## About this task
Output the material exactly, with every line intact.

## Data section
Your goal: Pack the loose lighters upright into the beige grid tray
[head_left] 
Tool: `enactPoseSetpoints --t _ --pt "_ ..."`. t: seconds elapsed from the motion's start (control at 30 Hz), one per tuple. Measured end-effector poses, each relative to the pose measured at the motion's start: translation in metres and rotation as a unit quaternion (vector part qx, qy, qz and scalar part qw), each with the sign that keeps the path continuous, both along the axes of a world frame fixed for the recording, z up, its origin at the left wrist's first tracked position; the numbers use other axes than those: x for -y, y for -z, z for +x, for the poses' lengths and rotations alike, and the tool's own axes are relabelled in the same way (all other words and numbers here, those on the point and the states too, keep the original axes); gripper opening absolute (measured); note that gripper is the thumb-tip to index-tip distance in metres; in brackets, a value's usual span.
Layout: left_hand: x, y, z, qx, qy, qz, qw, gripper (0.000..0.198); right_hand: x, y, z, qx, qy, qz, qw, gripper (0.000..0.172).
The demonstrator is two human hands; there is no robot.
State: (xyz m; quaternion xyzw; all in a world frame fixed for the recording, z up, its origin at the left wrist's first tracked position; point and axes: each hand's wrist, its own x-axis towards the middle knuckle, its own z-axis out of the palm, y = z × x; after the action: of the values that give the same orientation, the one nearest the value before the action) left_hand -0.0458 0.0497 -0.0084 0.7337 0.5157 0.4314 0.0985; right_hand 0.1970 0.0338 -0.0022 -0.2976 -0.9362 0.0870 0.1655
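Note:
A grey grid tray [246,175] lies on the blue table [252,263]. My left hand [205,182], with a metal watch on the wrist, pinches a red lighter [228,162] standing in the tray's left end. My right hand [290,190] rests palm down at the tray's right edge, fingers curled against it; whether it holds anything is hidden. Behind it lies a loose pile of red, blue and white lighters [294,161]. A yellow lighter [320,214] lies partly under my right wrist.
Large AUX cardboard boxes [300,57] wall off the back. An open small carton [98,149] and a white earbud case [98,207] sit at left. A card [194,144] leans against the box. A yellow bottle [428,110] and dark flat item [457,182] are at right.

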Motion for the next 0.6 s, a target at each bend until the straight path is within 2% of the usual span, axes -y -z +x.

## Exercise solution
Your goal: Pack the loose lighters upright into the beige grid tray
[head_left] 
Tool: `enactPoseSetpoints --t _ --pt "_ ..."`. t: seconds elapsed from the motion's start (control at 30 Hz), one per tuple. Measured end-effector poses, each relative to the pose measured at the motion's start: translation in metres and rotation as a unit quaternion (vector part qx, qy, qz and scalar part qw), each with the sign that keeps the path continuous, both along the axes of a world frame fixed for the recording, z up, its origin at the left wrist's first tracked position; the numbers use other axes than those: x for -y, y for -z, z for +x, for the poses' lengths and rotations alike, and the tool's own axes are relabelled in the same way (all other words and numbers here, those on the point and the states too, keep the original axes); gripper opening absolute (measured); note that gripper is the thumb-tip to index-tip distance in metres; in brackets, a value's usual span.
Layout: left_hand: x, y, z, qx, qy, qz, qw, gripper (0.000..0.198); right_hand: x, y, z, qx, qy, qz, qw, gripper (0.000..0.172).
The demonstrator is two human hands; there is no robot.
State: (xyz m; quaternion xyzw; all in a world frame fixed for the recording, z up, its origin at the left wrist's first tracked position; point and axes: each hand's wrist, its own x-axis towards the middle knuckle, its own z-axis out of the palm, y = z × x; after the action: of the values that give the same orientation, the one nearest the value before the action) left_hand -0.0458 0.0497 -0.0084 0.7337 0.5157 0.4314 0.0985; right_hand 0.1970 0.0338 -0.0022 -0.2976 -0.9362 0.0870 0.1655
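Note:
A grey grid tray [246,175] lies on the blue table [252,263]. My left hand [205,182], with a metal watch on the wrist, pinches a red lighter [228,162] standing in the tray's left end. My right hand [290,190] rests palm down at the tray's right edge, fingers curled against it; whether it holds anything is hidden. Behind it lies a loose pile of red, blue and white lighters [294,161]. A yellow lighter [320,214] lies partly under my right wrist.
Large AUX cardboard boxes [300,57] wall off the back. An open small carton [98,149] and a white earbud case [98,207] sit at left. A card [194,144] leans against the box. A yellow bottle [428,110] and dark flat item [457,182] are at right.
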
Motion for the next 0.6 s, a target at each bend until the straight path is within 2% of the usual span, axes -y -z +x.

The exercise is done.